_YOUR OBJECTIVE_
A faithful copy of the listing below is needed, one that contains no pictures.
====================
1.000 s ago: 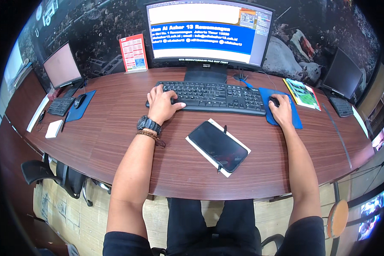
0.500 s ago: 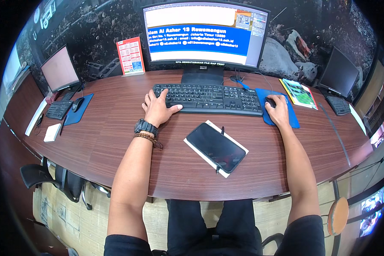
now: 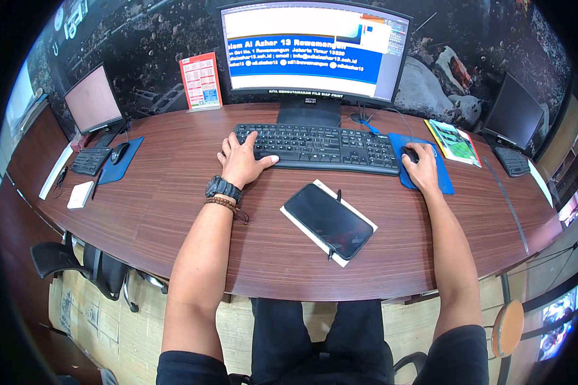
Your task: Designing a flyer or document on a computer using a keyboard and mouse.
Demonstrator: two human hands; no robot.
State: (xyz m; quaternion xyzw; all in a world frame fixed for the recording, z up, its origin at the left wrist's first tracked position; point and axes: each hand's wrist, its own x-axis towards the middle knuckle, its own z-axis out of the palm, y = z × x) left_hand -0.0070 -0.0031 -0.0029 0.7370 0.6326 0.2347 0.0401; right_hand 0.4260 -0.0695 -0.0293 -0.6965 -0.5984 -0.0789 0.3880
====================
_OUTPUT BELOW_
1.000 s ago: 
0.500 s ago: 
now: 
Your task: Designing a flyer or document on a computer using a keyboard and mouse.
Demonstrator: two human hands; no robot.
State: (xyz m; quaternion xyzw; all in a world frame fixed for the recording, z up, its origin at the left wrist's first tracked position; point and axes: each hand's wrist, its own x-axis towards the middle knuckle, its own z-axis out of the palm, y = z × x) left_hand -0.0070 -0.0031 -0.0029 0.7370 0.6326 0.2347 0.0401; right_hand 0.4260 -0.0695 -0.0293 -0.6965 -0.5984 -0.0789 0.3880

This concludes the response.